→ **MATERIAL SHOWN**
○ ○ ○ ○ ○ ○ ○
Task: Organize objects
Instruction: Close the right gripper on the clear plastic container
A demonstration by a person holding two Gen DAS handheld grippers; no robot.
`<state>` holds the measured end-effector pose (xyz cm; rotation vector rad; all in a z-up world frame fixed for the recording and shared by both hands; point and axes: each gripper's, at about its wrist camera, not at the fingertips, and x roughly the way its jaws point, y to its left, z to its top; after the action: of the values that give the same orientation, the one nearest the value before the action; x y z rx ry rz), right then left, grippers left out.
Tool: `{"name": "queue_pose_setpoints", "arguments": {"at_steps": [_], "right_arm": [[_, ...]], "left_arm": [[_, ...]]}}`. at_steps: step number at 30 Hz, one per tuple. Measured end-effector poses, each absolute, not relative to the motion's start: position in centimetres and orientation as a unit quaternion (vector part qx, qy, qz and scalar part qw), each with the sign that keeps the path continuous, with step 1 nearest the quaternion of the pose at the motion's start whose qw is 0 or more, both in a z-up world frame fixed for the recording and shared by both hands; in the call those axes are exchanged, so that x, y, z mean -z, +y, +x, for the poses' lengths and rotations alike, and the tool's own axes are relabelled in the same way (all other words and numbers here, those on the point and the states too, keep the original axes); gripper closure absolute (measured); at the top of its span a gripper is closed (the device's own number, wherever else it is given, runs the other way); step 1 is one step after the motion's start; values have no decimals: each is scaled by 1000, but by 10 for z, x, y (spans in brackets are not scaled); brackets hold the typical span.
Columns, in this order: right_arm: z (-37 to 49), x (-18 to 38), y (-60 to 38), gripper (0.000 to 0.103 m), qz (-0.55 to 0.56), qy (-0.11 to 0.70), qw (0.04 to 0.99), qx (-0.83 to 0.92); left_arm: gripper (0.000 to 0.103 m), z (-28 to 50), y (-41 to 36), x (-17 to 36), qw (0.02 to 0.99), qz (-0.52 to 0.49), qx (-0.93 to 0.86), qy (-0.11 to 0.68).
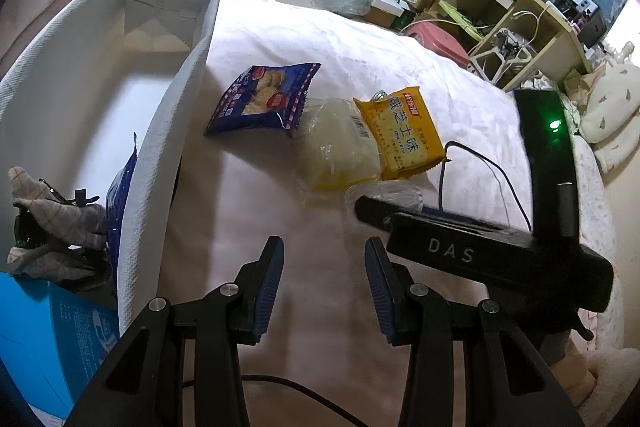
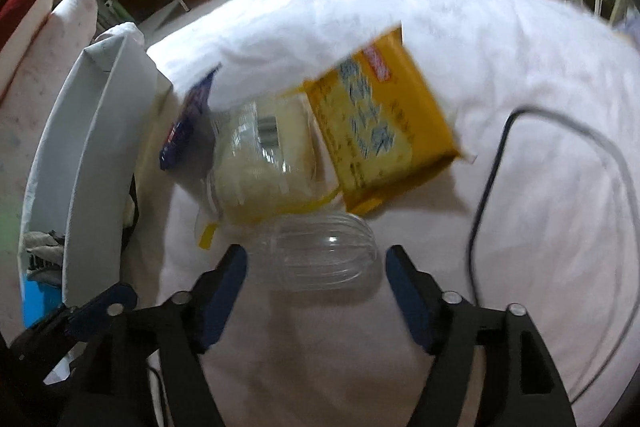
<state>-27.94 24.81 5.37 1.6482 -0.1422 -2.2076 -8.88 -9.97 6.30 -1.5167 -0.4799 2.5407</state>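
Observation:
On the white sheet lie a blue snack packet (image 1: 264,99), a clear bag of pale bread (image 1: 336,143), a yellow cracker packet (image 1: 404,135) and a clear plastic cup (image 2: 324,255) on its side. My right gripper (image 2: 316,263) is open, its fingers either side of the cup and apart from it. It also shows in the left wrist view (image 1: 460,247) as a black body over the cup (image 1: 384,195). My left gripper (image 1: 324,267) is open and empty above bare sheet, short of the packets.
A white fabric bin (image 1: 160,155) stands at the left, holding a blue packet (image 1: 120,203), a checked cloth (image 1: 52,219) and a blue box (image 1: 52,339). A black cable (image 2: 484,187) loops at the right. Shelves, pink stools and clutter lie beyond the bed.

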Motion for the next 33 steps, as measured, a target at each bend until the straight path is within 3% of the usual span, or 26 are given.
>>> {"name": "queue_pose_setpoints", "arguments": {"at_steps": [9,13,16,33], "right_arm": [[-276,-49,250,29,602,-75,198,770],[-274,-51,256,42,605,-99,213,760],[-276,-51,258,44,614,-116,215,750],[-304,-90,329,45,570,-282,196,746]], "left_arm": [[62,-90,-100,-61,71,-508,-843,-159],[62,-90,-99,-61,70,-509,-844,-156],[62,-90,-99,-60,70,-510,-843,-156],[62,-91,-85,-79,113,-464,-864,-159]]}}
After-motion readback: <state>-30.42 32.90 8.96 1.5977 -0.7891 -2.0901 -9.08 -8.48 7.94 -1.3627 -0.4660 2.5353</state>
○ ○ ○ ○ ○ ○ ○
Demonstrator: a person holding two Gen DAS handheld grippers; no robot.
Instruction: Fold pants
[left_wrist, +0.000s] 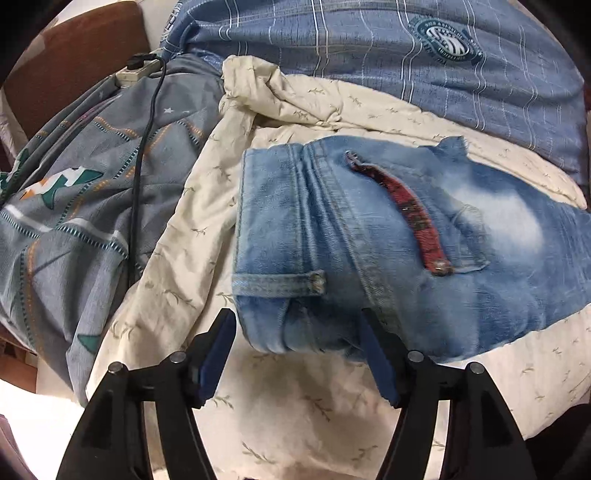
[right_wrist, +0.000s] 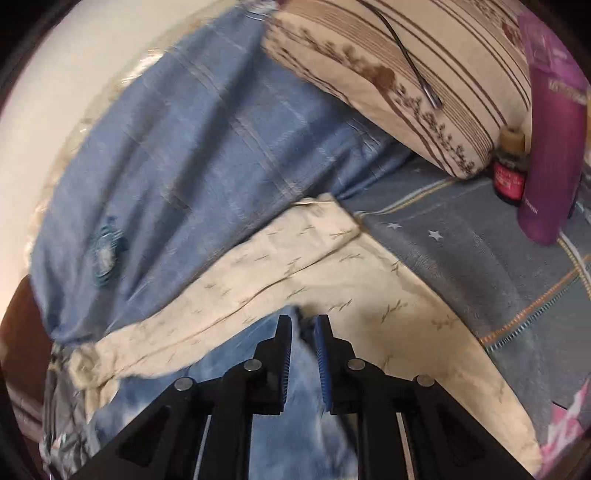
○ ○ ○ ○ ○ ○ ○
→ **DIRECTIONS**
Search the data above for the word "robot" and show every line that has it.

→ **RESPONSE FOR THIS EXERCISE**
A demonstration by a person holding two Gen DAS handheld grippers; no robot.
Demonstrator: a person holding two Gen DAS handheld grippers; no robot.

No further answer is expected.